==== DATASET ENTRIES ====

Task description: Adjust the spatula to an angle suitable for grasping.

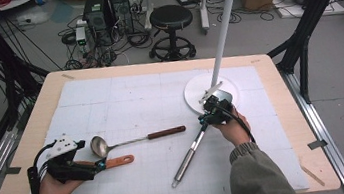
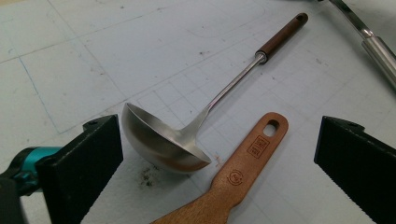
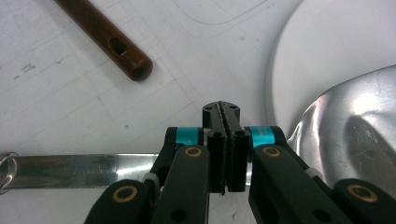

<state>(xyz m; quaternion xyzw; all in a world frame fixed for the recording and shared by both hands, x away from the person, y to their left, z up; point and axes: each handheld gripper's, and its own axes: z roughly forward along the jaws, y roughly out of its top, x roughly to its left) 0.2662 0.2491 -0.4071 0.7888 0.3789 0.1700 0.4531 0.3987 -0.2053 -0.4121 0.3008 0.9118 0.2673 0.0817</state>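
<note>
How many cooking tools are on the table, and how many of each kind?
Ladle with a brown handle: 1
Wooden spatula: 1
All-metal utensil, shaft between the shut jaws of the right gripper, its head resting on the white round stand base: 1
Total: 3 cooking tools

table (image 1: 285, 127) bears mat (image 1: 126, 108), ladle (image 1: 115, 143), wooden spatula (image 1: 118, 161).
</note>
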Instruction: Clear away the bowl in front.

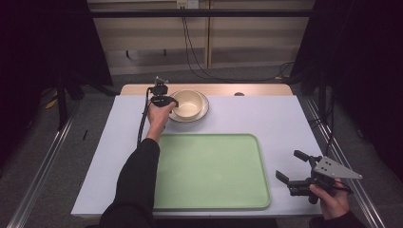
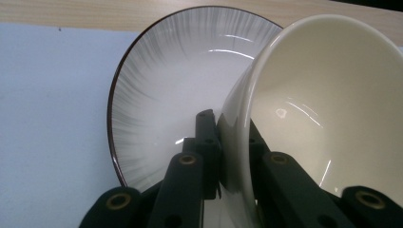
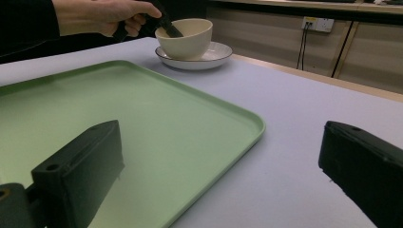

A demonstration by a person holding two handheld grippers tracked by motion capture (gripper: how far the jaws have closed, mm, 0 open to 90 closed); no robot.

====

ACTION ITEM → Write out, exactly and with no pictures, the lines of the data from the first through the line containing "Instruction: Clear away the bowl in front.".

RESULT OF THIS EXERCISE →
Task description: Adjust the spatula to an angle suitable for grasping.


<state>(xyz m; quaternion xyzw; all in a world frame fixed for the recording and shared by both hands, x away from the person, y to their left, z up; point and axes: each handheld gripper's, and its own axes: z roughly forward along the jaws, y roughly out of its top, x roughly to its left) 0.2662 0.2491 -0.4071 0.7888 0.3789 0.1700 0.4531 0.3987 -0.2053 -0.4121 0.3008 0.9118 0.2673 0.0817</state>
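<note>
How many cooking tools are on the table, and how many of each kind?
Ladle with a brown handle: 1
Wooden spatula: 1
All-metal utensil, shaft between the shut jaws of the right gripper, its head resting on the white round stand base: 1
Total: 3 cooking tools

table (image 1: 285, 127) bears mat (image 1: 126, 108), ladle (image 1: 115, 143), wooden spatula (image 1: 118, 161).
</note>
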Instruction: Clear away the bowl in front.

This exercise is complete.